Jorge Horta
Pela primeira vez na história do País, um ex-chefe de Governo é preso. Para lá do circo mediático que a detenção do ex-primeiro-ministro traz, a actuação das autoridades portuguesas merece reflexão.
A detenção de José Sócrates, na última sexta-feira, ganhou contornos "hollywoodescos": Um ex-primeiro-ministro, amado por uns e odiado por outros, regressa ao seu país e, ao chegar ao aeroporto, é preso. A imprensa é avisada. Algumas estações de televisão captam as primeiras imagens do suspeito detido dentro de um carro descaracterizado. De imediato a Procuradoria-Geral da República confirma, em comunicado, o que será um dos acontecimentos do ano. E da década, arriscamos. Pela primeira vez na história do País, um ex-chefe de Governo é preso.
Para lá do circo mediático que a detenção do ex-primeiro-ministro traz, a actuação das autoridades portuguesas merece reflexão. Pelo impacto que terá no Partido Socialista (PS), que Sócrates liderou durante seis anos. Pelas repercussões no quadro político nacional, de uma forma mais geral. E pelo que significa de renovação na imagem que a Justiça tem aos olhos dos cidadãos.
José Sócrates governou Portugal durante seis anos, com duas maiorias absolutas, em 2005 e em 2009. Já vai longe a comemoração sobranceira de um dos seus aliados no PS, António Vitorino, que em noite de vitória eleitoral disparou aos microfones e câmaras televisivas um glorioso "habituem-se!". A saída de cena de Sócrates, em 2011, é marcada por um contexto de profunda crise financeira em Portugal. O Estado está a braços com uma subida galopante dos juros cobrados pelos investidores internacionais para comprarem dívida pública portuguesa. Uma tendência insustentável que força José Sócrates a pedir ajuda externa. E com isso, eleições antecipadas. Sai Sócrates, entra Pedro Passos Coelho. O PS é substituído no Governo pela coligação PSD-CDS. Até hoje.

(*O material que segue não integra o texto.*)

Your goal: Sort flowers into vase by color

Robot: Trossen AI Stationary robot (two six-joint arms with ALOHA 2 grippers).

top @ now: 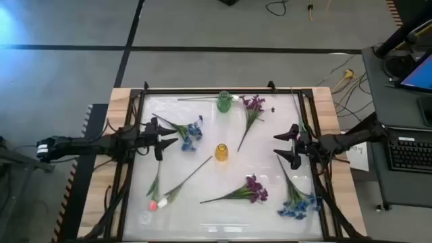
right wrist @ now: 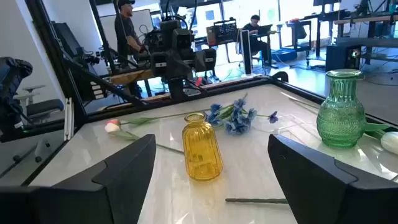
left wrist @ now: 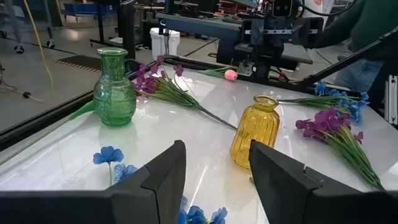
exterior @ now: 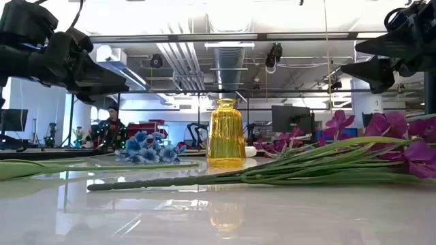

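The table (top: 223, 216) is glossy white inside a black frame, on pale wood. A ribbed amber-yellow vase (top: 221, 152) stands at its middle and a textured green glass vase (top: 224, 102) at the far edge. Blue blossoms (top: 191, 132) and another blue bunch (top: 299, 206) sit on green stems, as do two purple bunches (top: 254, 103) (top: 256, 190); a pink bud (top: 153, 204) lies beside a white bud (top: 163, 201), and both grippers (top: 167, 138) (top: 285, 146) are black.

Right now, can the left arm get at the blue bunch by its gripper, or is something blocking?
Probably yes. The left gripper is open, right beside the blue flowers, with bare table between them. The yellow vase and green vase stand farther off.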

O Partido Socialista vem mantendo uma vantagem sólida sobre o PSD nas intenções de voto dos portugueses, cansados de três anos de medidas de austeridade. Mas o legado de um Governo autista pela mão do "animal feroz", como José Sócrates chegou a ser apelidado, deixou marcas profundas na sociedade portuguesa. E isso ajuda a explicar por que razão não tem o PS, hoje, condições para alcançar, nas urnas, uma maioria absoluta. Nem mesmo com a nova liderança, aparentemente mais à esquerda, de António Costa.
A detenção de José Sócrates é um murro no estômago da narrativa que o Partido Socialista agora quer contar aos portugueses. A PGR levantou o véu sobre as suspeitas que pendem sobre Sócrates. Fraude fiscal. Corrupção. Branqueamento de capitais. A imprensa fala na existência de um património de 20 milhões de euros em contas associadas ao ex-primeiro-ministro. A mesma imprensa, ao longo dos últimos meses, deu conta do luxuoso estilo de vida de Sócrates em França, sem que lhe fossem conhecidos rendimentos suficientes para financiar o retiro em Paris. Sócrates processou judicialmente os jornais. Que não pararam de o investigar.

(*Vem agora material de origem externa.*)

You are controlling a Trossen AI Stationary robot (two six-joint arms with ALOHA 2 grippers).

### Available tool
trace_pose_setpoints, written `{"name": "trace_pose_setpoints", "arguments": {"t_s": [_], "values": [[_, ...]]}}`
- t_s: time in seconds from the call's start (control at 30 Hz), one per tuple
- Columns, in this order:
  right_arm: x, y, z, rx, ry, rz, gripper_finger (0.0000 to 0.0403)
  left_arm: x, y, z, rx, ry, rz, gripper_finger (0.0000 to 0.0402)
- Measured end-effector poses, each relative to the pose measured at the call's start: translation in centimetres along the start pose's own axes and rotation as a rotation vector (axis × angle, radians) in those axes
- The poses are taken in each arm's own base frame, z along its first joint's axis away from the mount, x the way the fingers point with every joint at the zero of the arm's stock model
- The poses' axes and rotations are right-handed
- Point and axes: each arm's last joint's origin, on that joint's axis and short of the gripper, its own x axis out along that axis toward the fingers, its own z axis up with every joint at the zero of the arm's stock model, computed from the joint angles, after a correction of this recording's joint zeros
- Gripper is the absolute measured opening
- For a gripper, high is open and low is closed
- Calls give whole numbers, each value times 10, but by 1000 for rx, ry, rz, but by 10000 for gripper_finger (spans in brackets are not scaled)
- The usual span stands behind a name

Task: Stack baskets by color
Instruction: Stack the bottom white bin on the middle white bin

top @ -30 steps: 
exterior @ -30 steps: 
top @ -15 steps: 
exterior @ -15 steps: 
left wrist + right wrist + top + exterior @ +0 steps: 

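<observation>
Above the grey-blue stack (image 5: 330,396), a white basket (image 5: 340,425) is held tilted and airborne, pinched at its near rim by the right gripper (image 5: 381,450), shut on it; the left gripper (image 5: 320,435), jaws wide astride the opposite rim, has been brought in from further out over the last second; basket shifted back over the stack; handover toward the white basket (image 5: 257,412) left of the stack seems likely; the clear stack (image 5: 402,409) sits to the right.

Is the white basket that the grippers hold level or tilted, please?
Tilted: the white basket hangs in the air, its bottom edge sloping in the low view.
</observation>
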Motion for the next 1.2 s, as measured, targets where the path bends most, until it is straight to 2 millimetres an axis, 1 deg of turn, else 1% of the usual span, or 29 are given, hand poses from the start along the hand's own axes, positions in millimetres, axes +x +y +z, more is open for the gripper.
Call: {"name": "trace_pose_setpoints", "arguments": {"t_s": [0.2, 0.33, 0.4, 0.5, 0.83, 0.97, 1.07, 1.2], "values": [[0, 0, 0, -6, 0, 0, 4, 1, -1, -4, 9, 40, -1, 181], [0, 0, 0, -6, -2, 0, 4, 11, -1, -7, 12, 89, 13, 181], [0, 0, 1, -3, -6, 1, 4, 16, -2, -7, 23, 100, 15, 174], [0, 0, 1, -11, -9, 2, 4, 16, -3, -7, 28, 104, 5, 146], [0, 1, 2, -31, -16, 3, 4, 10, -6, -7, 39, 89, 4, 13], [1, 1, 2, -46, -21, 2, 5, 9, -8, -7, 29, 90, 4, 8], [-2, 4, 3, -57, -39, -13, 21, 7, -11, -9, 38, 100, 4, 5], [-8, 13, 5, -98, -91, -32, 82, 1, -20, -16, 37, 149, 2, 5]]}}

Durante anos a sociedade portuguesa olha para a classe política como inimputável. Isso não é uma singularidade lusa. Mas a detenção de Sócrates, que já fez correr tinta muito para lá das fronteiras lusitanas, tem o dom de criar nos cidadãos uma certa percepção de que a Justiça está a mudar. As detenções de altos dirigentes do Estado na Operação Labirinto, por suspeitas de corrupção nos vistos "gold", e, agora, a prisão de um polémico ex-primeiro-ministro vêm revelar que a máquina judicial tem, afinal, garras para chegar aos poderosos. Se essas garras são suficientes para efectivamente punir o crime de colarinho branco ou apenas arranhá-lo, é algo que só os próximos meses poderão esclarecer.
É naturalmente importante ter em atenção o princípio da presunção de inocência. Até prova em contrário, todos somos inocentes. E Portugal não deverá fazer sobre Sócrates um julgamento de praça pública. Seja como for, e qualquer que venha a ser o resultado do processo, José Sócrates não se livra de uma vergonhosa marca no currículo. Nas entrelinhas da história da sua detenção e no verso dessa mancha biográfica do ex-primeiro-ministro ficam motivos de sobra para que o País inicie, ou retome, um debate sério sobre o Estado da Nação. Isto é a Justiça a funcionar? A inimputabilidade da classe política terminou? A corrupção nunca mais será a mesma? Vale a pena, agora, não nos rendermos à espuma do mediatismo, e, finalmente, procurar resposta às perguntas que podem ajudar a construir um Portugal menos demagógico e intelectualmente mais sério.